From the Master play of Posta Coda Longa, cut over your horses head and strike diagonally upwards, beating your opponents weapon up and to your right. Be sure to finish the beat in a properly formed Posta Fenestra. The forward momentum of the horses will put you in range to cut back down along the same line, striking your opponent in the head as shown.
This is another play, the third one. He beats aside his enemies sword which he takes with his left hand, and strikes to the head. In the same way, you could strike with a thrust.
The thing that stands out most about this play is its similarity to the 2nd scholar of the 2nd master of sword in two hands. The set up is different, but the concept of controlling your opponents blade with this grab is identical, and is the heart of the play.
From the cover of the 8th master of horse, strike up over your horses head and across, beating your opponents sword aside. Follow the natural turn of your body. Reach out with your left hand, and grab your opponents blade with your thumb down. For your own safety, the horses will need to be reasonably still, relative to each other. The faster the horses move past each other, the harder it is to grab the blade in the first place, and the more likely it is to slide in your hand and cut you.
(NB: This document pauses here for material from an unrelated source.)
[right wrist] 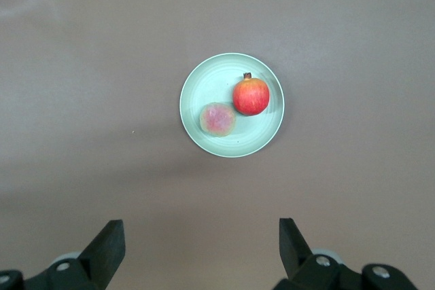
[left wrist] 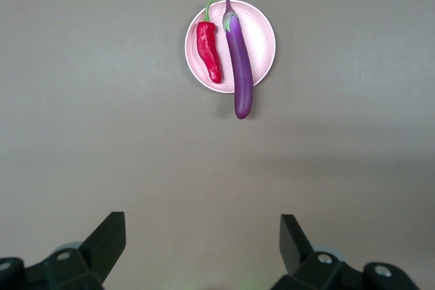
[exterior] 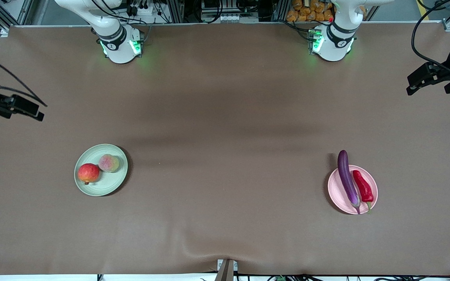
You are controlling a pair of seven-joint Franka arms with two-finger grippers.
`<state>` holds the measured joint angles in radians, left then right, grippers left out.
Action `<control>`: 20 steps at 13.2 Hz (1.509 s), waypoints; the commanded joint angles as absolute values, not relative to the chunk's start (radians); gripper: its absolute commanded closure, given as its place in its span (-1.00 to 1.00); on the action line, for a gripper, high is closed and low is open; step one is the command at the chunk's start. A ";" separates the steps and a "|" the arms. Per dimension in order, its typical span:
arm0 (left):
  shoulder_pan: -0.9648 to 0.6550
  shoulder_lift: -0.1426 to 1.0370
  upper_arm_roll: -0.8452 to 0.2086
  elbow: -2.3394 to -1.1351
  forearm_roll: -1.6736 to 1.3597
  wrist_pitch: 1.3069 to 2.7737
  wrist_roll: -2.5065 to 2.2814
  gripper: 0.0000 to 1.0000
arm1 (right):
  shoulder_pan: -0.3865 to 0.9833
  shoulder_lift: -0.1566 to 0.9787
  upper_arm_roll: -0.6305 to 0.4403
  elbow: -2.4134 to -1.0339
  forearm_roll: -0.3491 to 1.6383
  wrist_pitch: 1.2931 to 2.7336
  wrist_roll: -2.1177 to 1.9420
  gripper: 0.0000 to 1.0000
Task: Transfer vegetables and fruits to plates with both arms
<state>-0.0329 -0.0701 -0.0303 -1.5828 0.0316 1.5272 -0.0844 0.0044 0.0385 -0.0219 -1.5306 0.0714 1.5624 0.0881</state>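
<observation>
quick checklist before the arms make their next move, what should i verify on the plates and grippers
1. Round red apple-like fruit and pale pink-and-green peach on the pale mint green plate: ok.
2. Long glossy purple eggplant on the pale pink plate: ok, though its blunt end overhangs the rim.
3. Shiny red chili pepper on the pink plate beside the eggplant: ok.
4. Left gripper open and empty, over bare table at the left arm's end: ok.
5. Right gripper open and empty, over bare table at the right arm's end: ok.
6. Loose produce left on the brown table: none seen, ok.
</observation>
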 commanded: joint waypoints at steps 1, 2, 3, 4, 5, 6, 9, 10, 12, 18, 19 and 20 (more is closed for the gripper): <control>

Turn your opponents sword across to your left. You are really aiming to just pivot the blade around your opponents wrist rather than pull it out of the way. Your sword will already be chambered in Posta Fenestra as an end point to the beat. Moving your opponents sword like this leaves you a clear line to cut or thrust to their head, as the picture shows.
I carry my lance in Posta Dente di Zenghiaro (Boars Tusk Guard) because I am well armoured, and have a shorter lance than the player, so I can beat his lance offline diagonally upwards. And if I strike with my lance an arms length along the shaft, my lance will find his body and his lance will pass offline away from me. In this way I will do it.
Carrying the lance low like this allows you swing it it diagonally up, knocking the players lance offline and leaving yours on target. There is a degree of timing required to get this to work well. Aim to contact the players lance in the middle of the shaft for best effect.
This is another way to carry a lance against a lance. This master has a short lance and carries it in Posta di Donna la Sinistra (Lady’s Guard on the Left), as you can see, to beat aside and strike the player.
You carry a short lance as the 2nd Master. Your opponent will win a straight tilt due to their extra reach. You could carry your lance low, as the 1st Master did, however, your opponent may know the counter to such a move.
To resolve this problem, carry the lance in Posta de Donna Sinestra. After your opponent has committed thier line of attack, but before they make contact, beat diagonally downward with your spear, knocking their point offline. It does not have to be overly powerful, just enough to ensure that the point misses. At the end of this, the point of your lance should be aiming at your opponent. The momentum of the horses will drive it home.
Although it appears slightly different when done with lances from horseback, you should recognise this as an exchange of thrusts. Other examples of exchanging the thrust can be seen in
Sword in two hands – 8th scholar of the 2nd Master
This is the counter to the previous play. If someone takes you by the stirrup or the foot, quickly throw your arm around his neck, and in this way you can unhorse him. If you do this he goes to the ground without fail.
The 2nd scholar of grappling from horseback is attempting to throw you off your horse by grabbing your foot or strirrup and lifting it up. Although this is an effective method of throwing someone from their horse, it leaves the person making the throw exposed at their mechanically weakest moment. This is the moment you are taking advantage of when making the counter.
The lower your opponent can grab you, the more leverage they get for their throw, but the more exposed they are to a counter. As they go to grab, they will be leaning right forward and possibly a little out to the side. You are aiming to extend this movement beyond their tipping point.
Reach across with your right hand and grab on to the back of your opponents neck as shown. Try to catch their momentum as they are reaching out. Keep pushing their head down. It will help if you can move your own horse off to the side slightly. If you push straight down past the shoulder of their horse, they will be able to hold onto the saddle. If you pull them out to the side, they will have no support.
As with all throws, you will need to be quick and smooth, so as to keep your opponent off balance. Once past the tipping point, they will topple onto their head between the horses, to be trampled underfoot.
The one with the sword waits for the one with the lance in Posta Dente di Zenghiaro (Boars Tusk Guard). As the lancer approaches, the master with the sword beats the lance to the right and maintaining a cover strikes with a turn of the sword.
This play is a good example of how armizare applies the same principles in a number of different contexts. Here, the master takes the concept of posta dente di zenghiaro, applies it to a sword in one hand and does it from horseback.
The fundamental aspects of the posta remain unchanged. Strike up and to the right on an angle across the top of the horses head. Use the false edge of the blade to knock the opposing lance point off line. The mechanics of the beat are essentially the same as the 1st master of horse. Having beaten the lance aside, you can continue with a number of strikes as shown by the scholars of the 8th master of horse.